THE PROBLEM: Restate word for word the lines of the material below, from the line with "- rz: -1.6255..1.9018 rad" to the line with "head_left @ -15", both lines included, and no others.

··· DATASET EXCERPTS ···

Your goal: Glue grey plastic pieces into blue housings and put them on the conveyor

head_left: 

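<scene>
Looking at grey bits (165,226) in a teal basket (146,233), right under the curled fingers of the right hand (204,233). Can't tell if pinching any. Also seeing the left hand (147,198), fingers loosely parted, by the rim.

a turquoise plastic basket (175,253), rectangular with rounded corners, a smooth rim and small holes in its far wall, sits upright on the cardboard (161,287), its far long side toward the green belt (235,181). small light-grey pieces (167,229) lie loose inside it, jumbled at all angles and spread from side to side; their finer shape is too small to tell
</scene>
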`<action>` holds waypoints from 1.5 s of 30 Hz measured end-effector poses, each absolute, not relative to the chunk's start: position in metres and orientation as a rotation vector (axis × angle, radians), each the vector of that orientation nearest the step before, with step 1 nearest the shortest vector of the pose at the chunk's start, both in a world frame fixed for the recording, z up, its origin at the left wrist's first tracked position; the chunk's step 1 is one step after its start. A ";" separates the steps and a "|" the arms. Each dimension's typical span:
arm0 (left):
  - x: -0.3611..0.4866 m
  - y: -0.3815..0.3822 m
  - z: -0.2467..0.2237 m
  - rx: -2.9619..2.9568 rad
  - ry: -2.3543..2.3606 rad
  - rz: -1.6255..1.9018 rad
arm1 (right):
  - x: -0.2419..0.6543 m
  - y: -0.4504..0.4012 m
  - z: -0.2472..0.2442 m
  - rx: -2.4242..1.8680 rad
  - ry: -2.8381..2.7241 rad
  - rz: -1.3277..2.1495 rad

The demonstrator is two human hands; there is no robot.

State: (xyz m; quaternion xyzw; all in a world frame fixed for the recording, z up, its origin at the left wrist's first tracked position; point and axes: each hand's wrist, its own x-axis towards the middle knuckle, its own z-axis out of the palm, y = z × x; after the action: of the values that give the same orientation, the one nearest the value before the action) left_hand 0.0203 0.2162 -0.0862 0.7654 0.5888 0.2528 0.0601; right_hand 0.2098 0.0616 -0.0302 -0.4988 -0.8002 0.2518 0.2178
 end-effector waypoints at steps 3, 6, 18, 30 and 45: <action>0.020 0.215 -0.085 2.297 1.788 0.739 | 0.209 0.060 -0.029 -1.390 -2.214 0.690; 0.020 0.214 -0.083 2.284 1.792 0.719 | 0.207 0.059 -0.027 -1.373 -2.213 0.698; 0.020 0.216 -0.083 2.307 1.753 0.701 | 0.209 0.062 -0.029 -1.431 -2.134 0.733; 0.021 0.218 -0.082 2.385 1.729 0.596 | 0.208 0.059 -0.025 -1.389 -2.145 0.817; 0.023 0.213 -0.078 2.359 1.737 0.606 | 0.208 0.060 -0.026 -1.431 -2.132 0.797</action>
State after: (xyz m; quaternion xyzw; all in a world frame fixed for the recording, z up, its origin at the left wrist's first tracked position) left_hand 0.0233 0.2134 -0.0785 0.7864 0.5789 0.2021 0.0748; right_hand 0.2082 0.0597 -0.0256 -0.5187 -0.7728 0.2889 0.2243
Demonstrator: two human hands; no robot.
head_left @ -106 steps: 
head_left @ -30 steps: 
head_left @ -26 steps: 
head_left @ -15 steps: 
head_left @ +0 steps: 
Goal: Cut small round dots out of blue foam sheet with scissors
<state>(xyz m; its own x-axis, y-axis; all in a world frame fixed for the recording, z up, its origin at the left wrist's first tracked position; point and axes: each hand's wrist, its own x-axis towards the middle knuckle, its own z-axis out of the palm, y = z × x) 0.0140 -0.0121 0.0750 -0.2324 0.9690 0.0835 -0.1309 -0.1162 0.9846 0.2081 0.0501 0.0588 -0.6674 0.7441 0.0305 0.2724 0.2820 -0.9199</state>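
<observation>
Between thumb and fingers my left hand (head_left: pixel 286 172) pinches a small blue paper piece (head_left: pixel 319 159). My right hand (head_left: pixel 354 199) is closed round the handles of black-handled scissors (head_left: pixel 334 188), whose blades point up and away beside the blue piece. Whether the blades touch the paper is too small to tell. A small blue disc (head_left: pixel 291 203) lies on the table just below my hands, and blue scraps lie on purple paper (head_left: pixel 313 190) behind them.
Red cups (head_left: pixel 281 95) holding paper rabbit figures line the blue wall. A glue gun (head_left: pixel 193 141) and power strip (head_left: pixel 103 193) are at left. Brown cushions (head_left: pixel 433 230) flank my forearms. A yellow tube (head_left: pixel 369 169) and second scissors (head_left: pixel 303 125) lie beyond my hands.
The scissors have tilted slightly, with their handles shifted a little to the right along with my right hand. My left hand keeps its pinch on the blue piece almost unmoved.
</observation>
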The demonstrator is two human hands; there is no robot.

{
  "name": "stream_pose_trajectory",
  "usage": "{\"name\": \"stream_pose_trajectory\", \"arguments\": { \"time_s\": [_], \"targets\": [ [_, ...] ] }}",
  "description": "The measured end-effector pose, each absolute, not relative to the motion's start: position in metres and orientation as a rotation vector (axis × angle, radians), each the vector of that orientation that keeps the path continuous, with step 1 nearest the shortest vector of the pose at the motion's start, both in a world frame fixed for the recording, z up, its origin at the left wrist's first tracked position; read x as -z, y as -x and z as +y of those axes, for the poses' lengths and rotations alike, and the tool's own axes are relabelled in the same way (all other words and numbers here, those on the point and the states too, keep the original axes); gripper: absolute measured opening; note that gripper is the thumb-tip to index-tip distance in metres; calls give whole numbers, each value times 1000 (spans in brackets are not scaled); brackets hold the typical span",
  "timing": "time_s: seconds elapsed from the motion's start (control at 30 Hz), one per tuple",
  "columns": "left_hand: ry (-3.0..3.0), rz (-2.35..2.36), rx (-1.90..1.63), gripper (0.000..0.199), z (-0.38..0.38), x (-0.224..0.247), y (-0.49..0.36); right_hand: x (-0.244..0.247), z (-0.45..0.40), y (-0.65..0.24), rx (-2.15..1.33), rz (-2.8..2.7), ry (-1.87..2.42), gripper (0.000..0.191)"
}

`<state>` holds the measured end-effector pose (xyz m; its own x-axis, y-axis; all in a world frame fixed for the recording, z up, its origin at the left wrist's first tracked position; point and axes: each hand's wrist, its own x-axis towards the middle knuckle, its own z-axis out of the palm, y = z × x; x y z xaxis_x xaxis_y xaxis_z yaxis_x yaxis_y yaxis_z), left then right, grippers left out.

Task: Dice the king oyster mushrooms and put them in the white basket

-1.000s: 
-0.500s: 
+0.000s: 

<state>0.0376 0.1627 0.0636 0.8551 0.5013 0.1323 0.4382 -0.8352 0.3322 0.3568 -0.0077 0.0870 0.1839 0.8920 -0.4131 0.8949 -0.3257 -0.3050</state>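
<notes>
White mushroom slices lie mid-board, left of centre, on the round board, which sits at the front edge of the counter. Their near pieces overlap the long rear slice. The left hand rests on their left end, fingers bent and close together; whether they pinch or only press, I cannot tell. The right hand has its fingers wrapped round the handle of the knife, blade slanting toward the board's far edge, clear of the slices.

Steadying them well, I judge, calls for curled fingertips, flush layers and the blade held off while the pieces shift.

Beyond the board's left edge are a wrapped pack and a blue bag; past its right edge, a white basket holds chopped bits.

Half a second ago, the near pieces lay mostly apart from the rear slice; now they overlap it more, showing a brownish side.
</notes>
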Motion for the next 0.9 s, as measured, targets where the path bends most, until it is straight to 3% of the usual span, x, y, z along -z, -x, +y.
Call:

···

WRITTEN ANSWER:
  - rz: -1.6255..1.9018 rad
arm1 (right):
  - x: -0.2419..0.6543 m
  - y: -0.4504..0.4012 m
  - z: -0.2472..0.2442 m
  - rx: -2.4242..1.8680 rad
  - ry: -2.8381..2.7241 rad
  - rz: -1.3277..2.1495 rad

The demonstrator is two human hands; there is no robot.

State: (xyz m; quaternion xyzw; all in a world frame fixed for the recording, z up, its origin at the left wrist's first tracked position; point and axes: each hand's wrist, its own x-axis towards the middle knuckle, its own z-axis out of the palm, y = z × x; after the action: of the values that give the same orientation, the one nearest the value before the action) left_hand 0.0203 0.2162 -0.0862 0.7654 0.5888 0.2528 0.0601; right_hand 0.2098 0.0616 -0.0302 -0.4988 -0.8002 0.2518 0.2178
 end-effector waypoints at steps 3, 6, 18, 30 and 45: <action>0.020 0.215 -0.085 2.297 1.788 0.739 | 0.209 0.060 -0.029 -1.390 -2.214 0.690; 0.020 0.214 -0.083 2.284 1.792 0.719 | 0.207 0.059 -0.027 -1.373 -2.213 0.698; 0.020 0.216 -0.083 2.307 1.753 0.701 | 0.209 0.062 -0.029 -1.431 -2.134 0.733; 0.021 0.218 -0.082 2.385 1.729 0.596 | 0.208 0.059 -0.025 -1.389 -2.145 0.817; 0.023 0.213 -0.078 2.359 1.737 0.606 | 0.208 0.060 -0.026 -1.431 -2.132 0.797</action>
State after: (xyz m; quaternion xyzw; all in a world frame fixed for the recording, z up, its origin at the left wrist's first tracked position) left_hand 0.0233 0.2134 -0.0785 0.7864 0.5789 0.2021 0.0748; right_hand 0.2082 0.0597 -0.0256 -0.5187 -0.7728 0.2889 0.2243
Demonstrator: two human hands; no robot.
head_left @ -106 steps: 
head_left @ -30 steps: 
head_left @ -26 steps: 
head_left @ -15 steps: 

No additional output is required.